*AIM OF THE TASK*.
From the data below, set down exactly the lines between the one holding "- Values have" and the one holding "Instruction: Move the", inclusive, and no others.
--- INFORMATION SUPPLIED ---
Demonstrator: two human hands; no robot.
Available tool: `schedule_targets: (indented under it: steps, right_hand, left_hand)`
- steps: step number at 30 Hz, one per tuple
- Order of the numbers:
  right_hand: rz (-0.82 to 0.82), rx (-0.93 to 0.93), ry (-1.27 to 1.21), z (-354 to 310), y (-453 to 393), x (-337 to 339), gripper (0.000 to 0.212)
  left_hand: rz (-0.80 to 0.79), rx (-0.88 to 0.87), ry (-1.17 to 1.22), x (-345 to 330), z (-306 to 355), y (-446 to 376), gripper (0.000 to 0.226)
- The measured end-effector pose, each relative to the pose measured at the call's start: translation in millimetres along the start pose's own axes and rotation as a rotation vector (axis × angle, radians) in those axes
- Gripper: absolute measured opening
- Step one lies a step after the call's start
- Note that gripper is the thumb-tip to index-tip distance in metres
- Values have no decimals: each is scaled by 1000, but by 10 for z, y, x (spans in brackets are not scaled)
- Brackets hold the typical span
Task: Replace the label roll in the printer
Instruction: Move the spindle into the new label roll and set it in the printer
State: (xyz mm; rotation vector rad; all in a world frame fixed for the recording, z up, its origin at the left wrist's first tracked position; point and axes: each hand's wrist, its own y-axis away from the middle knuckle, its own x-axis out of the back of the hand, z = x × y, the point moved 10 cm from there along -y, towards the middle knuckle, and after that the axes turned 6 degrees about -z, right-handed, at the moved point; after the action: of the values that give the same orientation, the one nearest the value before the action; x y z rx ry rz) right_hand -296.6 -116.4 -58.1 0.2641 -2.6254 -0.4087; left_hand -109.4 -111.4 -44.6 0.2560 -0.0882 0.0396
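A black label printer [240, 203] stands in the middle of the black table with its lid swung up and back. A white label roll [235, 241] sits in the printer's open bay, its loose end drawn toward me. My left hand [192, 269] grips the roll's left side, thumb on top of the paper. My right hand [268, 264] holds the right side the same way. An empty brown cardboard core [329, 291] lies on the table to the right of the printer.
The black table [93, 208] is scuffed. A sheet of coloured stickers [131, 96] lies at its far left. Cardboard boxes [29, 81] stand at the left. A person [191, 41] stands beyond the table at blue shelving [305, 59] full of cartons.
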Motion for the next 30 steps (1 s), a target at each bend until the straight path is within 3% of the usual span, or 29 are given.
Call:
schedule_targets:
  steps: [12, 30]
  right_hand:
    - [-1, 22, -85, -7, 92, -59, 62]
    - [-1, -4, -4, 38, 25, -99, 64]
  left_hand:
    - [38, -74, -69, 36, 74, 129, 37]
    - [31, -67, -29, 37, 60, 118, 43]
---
*WORKED SOLUTION*.
- Values have no decimals: each is scaled by 1000, but by 10 for z, y, x (spans in brackets are not scaled)
- Brackets hold the typical span
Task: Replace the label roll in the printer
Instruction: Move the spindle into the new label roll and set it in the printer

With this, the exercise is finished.